§ **How to complete this task**
Count the lines in the material below that contain the word "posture" and give the number alone.

>>>

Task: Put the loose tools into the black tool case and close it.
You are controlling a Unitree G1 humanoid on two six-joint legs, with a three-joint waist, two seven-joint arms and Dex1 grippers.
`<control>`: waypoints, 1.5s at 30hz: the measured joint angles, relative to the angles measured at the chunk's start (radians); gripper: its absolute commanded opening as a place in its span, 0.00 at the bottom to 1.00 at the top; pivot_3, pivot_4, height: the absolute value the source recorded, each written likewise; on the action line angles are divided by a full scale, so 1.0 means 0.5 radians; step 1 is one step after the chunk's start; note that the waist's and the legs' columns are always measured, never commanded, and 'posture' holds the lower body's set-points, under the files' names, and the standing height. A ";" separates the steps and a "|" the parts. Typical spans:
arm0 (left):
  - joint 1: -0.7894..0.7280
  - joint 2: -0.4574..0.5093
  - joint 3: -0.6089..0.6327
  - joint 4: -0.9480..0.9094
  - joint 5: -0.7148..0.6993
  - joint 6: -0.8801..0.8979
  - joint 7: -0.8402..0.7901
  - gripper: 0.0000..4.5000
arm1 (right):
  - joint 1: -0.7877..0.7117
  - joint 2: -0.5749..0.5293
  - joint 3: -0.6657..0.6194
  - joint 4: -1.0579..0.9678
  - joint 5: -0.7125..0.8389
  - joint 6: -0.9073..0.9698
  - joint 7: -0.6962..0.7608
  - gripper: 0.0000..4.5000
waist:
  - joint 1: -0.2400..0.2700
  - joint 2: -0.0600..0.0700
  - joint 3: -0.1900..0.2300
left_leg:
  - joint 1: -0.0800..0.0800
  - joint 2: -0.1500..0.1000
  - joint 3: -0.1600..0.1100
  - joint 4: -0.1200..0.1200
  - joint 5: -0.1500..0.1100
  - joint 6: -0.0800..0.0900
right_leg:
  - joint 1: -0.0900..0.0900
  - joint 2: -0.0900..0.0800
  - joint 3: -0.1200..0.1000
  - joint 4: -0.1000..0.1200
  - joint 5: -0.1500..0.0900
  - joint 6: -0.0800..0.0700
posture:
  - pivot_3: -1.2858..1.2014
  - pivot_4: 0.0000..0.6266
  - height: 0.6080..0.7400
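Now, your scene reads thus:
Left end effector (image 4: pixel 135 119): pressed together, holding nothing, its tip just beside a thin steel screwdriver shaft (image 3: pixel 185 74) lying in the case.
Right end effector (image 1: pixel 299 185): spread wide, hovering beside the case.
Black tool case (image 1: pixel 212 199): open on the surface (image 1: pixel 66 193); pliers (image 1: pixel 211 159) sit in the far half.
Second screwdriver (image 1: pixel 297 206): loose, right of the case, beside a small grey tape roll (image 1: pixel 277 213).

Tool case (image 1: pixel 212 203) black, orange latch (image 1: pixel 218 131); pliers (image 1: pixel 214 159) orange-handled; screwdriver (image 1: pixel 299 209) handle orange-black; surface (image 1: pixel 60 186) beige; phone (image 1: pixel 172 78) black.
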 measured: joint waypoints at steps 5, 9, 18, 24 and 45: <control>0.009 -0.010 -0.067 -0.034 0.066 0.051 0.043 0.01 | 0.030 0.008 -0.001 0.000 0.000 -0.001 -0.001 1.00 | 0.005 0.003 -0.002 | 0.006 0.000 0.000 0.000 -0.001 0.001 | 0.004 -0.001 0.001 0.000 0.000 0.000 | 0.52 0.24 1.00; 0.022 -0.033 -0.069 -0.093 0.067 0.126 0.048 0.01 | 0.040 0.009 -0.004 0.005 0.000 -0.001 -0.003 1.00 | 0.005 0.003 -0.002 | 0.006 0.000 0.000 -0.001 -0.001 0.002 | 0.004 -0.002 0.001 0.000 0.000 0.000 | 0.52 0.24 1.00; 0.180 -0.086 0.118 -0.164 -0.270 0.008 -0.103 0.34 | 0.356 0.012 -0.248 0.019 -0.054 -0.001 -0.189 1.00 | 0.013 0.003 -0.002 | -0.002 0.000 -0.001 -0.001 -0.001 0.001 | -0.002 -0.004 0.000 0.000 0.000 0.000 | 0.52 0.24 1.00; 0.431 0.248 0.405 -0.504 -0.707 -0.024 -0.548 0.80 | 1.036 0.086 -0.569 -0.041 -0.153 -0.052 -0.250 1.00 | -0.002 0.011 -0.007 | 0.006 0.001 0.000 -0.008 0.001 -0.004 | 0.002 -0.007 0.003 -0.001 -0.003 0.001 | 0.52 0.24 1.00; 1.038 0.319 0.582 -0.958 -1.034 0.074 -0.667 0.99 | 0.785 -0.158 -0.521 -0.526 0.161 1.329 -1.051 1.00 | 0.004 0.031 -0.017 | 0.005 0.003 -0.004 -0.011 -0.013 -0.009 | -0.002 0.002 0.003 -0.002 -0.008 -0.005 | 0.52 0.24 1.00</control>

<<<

§ **Result of the exercise**
2